## Work task
Please repeat, from the entries that follow, the lines from the one containing "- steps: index" through the one containing "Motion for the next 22" exactly, adding nothing.
====== Source information ======
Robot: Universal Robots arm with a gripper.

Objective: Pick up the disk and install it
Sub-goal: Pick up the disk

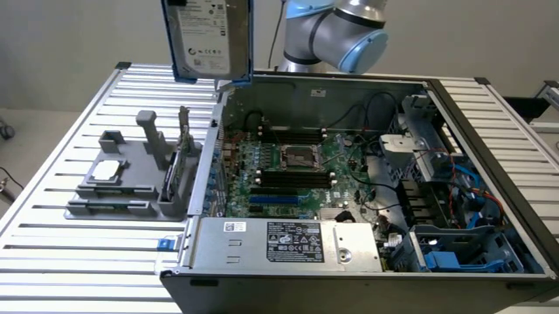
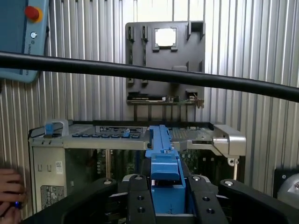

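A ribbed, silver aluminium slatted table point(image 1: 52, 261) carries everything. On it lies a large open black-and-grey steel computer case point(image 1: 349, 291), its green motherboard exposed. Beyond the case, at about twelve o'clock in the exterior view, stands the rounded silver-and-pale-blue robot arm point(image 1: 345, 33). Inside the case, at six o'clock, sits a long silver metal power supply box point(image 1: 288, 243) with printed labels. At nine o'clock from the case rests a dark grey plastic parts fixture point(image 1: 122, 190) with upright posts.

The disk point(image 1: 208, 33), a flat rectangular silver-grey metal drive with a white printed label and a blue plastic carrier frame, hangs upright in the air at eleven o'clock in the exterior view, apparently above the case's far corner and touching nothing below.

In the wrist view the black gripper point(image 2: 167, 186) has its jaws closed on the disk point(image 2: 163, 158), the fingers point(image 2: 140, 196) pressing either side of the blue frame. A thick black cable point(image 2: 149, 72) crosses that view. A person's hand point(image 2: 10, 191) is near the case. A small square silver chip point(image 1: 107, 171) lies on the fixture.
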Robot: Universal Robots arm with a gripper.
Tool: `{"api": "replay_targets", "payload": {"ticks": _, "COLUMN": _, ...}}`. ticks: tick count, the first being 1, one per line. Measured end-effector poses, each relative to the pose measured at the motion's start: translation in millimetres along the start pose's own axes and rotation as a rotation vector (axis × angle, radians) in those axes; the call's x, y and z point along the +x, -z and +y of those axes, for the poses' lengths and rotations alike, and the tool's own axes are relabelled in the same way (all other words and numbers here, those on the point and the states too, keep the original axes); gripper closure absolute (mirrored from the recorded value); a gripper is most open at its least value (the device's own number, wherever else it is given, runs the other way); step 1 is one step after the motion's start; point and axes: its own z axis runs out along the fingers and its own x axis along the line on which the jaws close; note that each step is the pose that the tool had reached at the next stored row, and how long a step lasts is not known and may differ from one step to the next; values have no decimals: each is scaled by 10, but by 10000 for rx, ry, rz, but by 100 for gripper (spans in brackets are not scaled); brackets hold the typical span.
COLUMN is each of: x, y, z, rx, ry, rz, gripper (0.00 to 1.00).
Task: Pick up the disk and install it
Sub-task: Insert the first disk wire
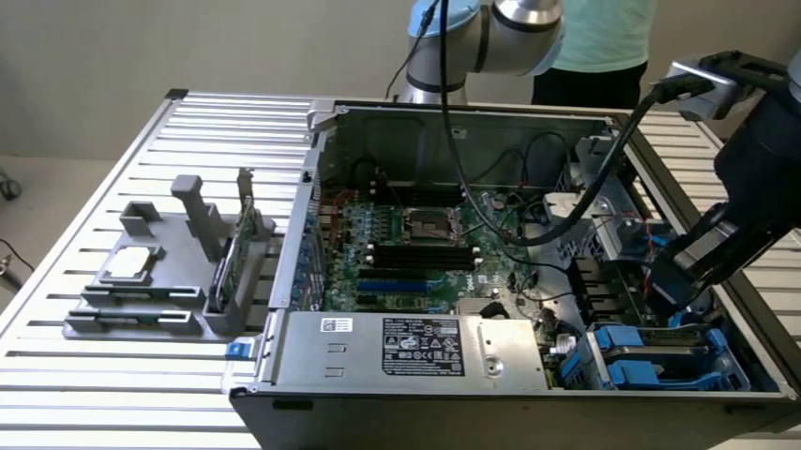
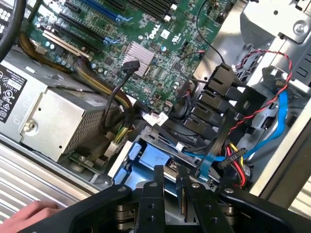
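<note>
Just beneath the gripper [image 2: 170,171], the disk [image 2: 150,159] sits low in the corner drive bay of the open computer case [image 1: 388,141], bright blue plastic rails edging it. Whether the gripper clasps it, I cannot tell.

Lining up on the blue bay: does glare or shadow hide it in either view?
Exterior view: the blue bay sits dimmer than the bright table, its colour readable. Wrist view: the metal frame glares white; the bay by the pincer lies in shadow, outline visible.
</note>
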Motion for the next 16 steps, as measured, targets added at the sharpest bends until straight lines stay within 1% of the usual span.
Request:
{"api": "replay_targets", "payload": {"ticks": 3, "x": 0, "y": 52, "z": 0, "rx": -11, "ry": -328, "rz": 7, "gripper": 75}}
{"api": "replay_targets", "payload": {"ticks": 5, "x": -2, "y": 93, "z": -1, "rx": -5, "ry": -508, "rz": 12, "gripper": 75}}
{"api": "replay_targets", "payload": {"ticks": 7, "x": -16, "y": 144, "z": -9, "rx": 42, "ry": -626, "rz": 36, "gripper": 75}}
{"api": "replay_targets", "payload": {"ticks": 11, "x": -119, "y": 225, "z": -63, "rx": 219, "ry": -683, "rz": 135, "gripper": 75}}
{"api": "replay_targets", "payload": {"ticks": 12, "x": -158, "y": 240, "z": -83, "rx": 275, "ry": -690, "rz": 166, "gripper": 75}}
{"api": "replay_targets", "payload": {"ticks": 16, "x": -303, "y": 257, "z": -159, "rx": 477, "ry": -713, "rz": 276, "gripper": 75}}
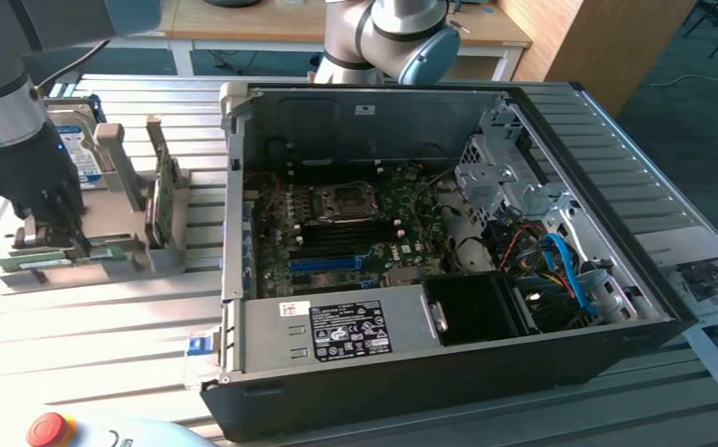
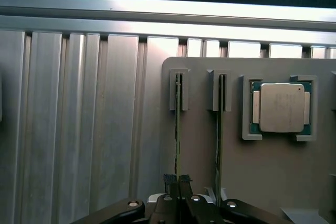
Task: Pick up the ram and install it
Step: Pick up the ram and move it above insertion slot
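Step in hand: picking up the ram; by my judgement the grasp is made and the stick is not yet out of its holder.
Claw: the claw (image 2: pixel 178 180) is pressed together on the thin upper edge of the ram (image 2: pixel 177 124), one dark pad on each face of the board. In the exterior view the claw (image 1: pixel 50 231) is low over the holder.
Ram: it stands on edge in a narrow slot of the grey holder (image 2: pixel 262 171).
Neighbours: a second stick (image 2: pixel 219 129) stands just beside it in a parallel slot, between the ram and the square silver processor (image 2: pixel 282 107). In the exterior view the hard drive (image 1: pixel 83 154) is at about 12 o'clock from the claw.
Holder place: on the ribbed metal table (image 1: pixel 86 326), at about 9 o'clock from the open computer case (image 1: pixel 458 372).
Goal place: the memory slots (image 1: pixel 321 250) on the motherboard (image 1: pixel 372 233) are inside the case, at about 3 o'clock from the claw and well apart from it.
Doing it well: I think the pull must go straight along the slot guides, with the board kept upright. Any tilt can jam the ram or push it against the second stick.
Grip care: the pads hold a thin edge, so the hold should be firm and square.
Risk: I cannot tell if the grip is at the middle of the stick; if not, the free end may swing.
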Motion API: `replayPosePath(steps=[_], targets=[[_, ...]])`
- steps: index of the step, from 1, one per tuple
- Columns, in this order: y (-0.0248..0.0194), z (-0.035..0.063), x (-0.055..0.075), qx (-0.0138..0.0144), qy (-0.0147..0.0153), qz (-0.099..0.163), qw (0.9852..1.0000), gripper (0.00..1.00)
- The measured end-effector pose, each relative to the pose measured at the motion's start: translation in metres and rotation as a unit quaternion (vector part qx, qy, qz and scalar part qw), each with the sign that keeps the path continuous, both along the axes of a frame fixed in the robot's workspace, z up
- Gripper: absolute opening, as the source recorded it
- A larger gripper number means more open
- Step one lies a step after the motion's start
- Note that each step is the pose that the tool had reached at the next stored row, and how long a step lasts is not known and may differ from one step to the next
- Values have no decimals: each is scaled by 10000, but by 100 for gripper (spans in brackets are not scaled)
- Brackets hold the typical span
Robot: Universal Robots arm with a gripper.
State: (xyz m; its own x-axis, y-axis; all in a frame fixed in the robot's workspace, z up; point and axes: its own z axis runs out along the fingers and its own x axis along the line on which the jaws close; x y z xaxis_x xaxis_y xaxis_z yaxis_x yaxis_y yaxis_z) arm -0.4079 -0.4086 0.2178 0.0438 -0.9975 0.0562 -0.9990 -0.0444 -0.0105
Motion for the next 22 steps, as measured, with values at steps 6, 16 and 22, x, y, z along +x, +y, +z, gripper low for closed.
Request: replayPosePath(steps=[6,16,22], targets=[[0,61,0,0,1,0,10000,12],[0,218,0,0,0,0,10000,12],[0,324,0,0,0,0,10000,12]])
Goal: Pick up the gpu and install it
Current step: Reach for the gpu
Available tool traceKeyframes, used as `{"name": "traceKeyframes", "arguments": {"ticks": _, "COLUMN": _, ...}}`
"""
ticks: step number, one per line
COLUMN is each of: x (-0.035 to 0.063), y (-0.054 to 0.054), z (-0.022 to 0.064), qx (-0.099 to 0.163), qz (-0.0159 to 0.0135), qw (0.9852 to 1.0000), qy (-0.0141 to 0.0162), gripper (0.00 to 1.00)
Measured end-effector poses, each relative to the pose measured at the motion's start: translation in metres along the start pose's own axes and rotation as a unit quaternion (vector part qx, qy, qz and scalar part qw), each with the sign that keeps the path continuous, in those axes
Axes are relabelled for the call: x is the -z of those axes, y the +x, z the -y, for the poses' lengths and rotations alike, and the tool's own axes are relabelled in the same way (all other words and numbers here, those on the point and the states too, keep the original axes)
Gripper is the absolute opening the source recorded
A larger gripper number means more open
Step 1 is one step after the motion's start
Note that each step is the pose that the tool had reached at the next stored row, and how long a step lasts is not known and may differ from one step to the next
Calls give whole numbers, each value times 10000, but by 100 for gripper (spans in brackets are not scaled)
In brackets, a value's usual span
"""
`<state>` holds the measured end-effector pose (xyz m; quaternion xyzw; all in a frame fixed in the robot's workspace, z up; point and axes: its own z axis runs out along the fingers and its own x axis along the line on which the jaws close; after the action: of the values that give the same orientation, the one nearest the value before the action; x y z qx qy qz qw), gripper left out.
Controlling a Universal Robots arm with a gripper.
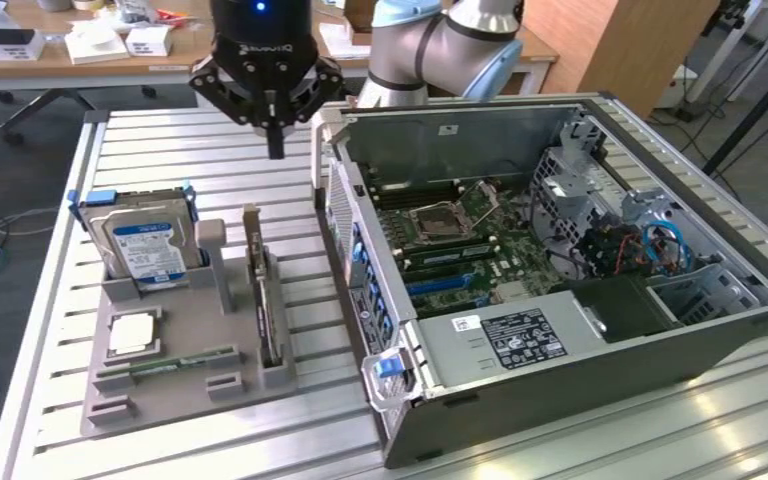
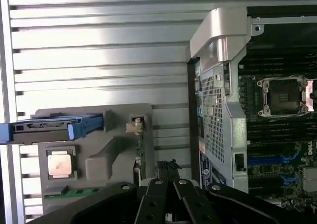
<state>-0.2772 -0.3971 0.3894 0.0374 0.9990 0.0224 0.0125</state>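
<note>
The gpu (image 1: pixel 263 300) is a thin dark card standing on edge in a slot of the grey holder (image 1: pixel 171 405), right of the hard drive. From the wrist it appears edge-on (image 2: pixel 140 157), with its metal bracket end (image 2: pixel 135 125) beyond. My gripper (image 1: pixel 275 148) hangs above the slatted table, past the card's far end and higher than it, between the holder and the open computer case (image 1: pixel 651 330). Its fingers (image 2: pixel 167 168) are shut together with nothing between them.
The holder also carries a silver hard drive (image 1: pixel 144 245) in a blue frame (image 2: pixel 49 127), a square processor (image 1: pixel 133 333) and a green memory stick (image 1: pixel 171 362). The case lies on its side, its motherboard (image 1: pixel 471 250) exposed with the processor socket (image 2: pixel 285 97). Desks stand behind.
</note>
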Motion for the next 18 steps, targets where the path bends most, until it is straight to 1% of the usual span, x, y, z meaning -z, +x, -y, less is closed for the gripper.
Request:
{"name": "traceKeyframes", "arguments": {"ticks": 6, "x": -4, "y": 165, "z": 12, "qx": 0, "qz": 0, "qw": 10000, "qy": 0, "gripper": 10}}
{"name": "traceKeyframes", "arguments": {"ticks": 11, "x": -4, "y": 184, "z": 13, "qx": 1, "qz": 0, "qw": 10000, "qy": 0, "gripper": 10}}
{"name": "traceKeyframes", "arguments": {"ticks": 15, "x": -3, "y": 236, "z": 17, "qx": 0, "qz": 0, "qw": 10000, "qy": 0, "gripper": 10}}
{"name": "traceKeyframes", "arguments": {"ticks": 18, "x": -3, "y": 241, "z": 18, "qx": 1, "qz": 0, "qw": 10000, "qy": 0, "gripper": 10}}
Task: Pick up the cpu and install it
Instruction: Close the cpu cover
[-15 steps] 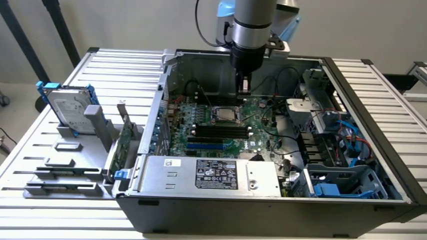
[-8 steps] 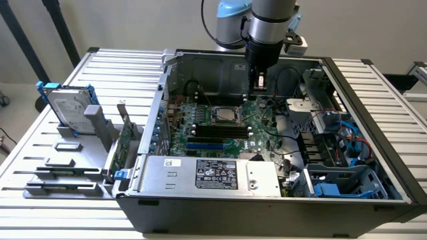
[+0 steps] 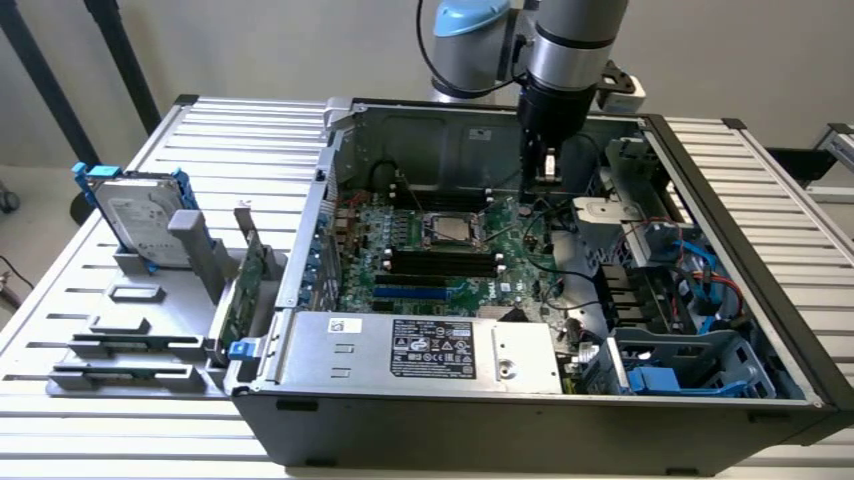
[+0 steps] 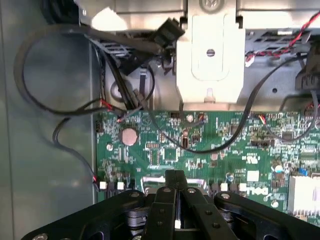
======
## Task response
- steps: index of the step, from 1, one per tuple
- Columns, in this order: y (-0.0248..0.0194), z (-0.035..0.063), x (-0.055..0.075), qx (-0.0138..0.0144), qy (-0.0147..0.0153), qz (-0.099..0.163), qw (0.9852..1.0000), gripper (0.00..1.00)
- The measured end-effector pose, each relative to the pose measured at the motion's start: translation in metres and rotation as a unit quaternion (vector part qx, qy, qz and scalar part qw), each with the sign that keeps the path continuous, both along the axes of a frame fixed in the robot's workspace, z up
- Gripper: absolute opening, as the source recorded it
- A larger gripper number means more open
- Step one lies a step after the motion's start
- Note that each step is the pose that the tool had reached at the next stored row, and how long a step lasts is not known and may differ from one step to the next
- Values have no decimals: each is scaled by 10000, but by 100 for gripper (spans in brackets are not scaled)
- Brackets hold the typical span
Robot: Universal Robots arm with a gripper.
State: (xyz m; its own x-axis, y-axis; all in a frame fixed in the robot's workspace, z up; point and axes: its own z axis runs out along the fingers and its own x axis along the line on which the jaws close; x y z xaxis_x xaxis_y xaxis_z yaxis_x yaxis_y yaxis_z) arm -0.4079 -0.4086 0.2178 0.0438 -0.9975 0.0562 -0.9990 -0.0444 -0.0105
Motion for the next 22 steps, as measured, with values at steps 6, 16 and 22, x, y, z along +x, +y, +z, gripper low for closed.

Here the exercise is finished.